The other cat was huge, shaved head, weight-lifter pop to his muscles, shirtless like the doorman, all that skin ribboned with freak-show ink from his skull down to his waist. To his credit, it wasn’t the usual garish chaos. The designs seemed to cohere, with a theme involving dark towers, billowing flames, redemptive lilies.

Glancing at the monitor, Roque realized much of the video had been shot in the front room and featured the tattooed giant, with Sisco and the doorman and the Jesuit popping up here and there among nameless others, all of them vamping in poses of clichéd menace, posturing wildly, throwing
placas
—inverting the devil’s horn hand sign to form an
M
for Mara Salvatrucha—brandishing chrome .45s and ivory-handled nunchuks, a wicked collection of knives, a sawed-off pistol-grip shotgun, assault rifles, even a shoulder-mounted rocket launcher.
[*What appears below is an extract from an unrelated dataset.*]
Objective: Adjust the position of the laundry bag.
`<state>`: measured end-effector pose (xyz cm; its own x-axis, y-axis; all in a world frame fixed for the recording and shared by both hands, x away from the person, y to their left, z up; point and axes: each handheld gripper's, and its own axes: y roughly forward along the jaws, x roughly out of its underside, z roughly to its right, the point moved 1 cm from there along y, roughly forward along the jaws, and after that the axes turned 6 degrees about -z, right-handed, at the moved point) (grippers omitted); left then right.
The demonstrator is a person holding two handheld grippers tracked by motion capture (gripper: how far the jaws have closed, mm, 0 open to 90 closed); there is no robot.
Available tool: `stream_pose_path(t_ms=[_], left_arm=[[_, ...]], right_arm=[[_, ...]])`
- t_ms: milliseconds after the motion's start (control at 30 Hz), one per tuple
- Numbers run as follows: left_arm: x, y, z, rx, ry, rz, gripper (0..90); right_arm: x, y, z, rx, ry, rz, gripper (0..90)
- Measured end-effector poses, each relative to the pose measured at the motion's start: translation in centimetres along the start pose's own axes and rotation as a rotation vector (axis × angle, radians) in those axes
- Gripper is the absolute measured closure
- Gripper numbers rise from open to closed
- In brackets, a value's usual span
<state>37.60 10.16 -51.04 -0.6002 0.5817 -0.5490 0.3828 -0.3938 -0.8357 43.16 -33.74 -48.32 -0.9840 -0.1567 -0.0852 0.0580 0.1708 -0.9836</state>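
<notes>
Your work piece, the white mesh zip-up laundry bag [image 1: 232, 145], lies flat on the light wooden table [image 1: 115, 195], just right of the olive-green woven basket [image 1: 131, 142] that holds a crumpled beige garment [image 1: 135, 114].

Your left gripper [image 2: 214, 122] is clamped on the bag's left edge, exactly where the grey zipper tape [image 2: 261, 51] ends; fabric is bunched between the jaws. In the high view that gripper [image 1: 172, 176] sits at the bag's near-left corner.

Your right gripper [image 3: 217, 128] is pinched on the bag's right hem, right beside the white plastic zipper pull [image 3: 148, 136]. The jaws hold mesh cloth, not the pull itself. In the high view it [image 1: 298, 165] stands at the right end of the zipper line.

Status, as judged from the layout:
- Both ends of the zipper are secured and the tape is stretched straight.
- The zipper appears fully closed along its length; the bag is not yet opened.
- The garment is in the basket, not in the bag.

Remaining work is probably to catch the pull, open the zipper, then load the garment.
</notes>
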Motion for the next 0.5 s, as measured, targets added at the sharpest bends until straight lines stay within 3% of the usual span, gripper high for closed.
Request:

Roque glanced
around the room for the weapons, saw none. He had no clue what to make of that.

As for the video, he’d seen dozens like it, the Web was crawling with them. Surprising, he thought, given what he knew of guys like this, that they hadn’t added a shot of the girl’s jacked-up face. Maybe they were saving that for a later take.

The Jesuit offered a nod in greeting but did not extend a hand. “Ever hear of a guy named Piocha?” His English lacked accent, the voice raspy and deep.

“Yeah,” Roque said. Piocha was the stage name of Jorge Manuel, El Salvador’s most famous guitarist.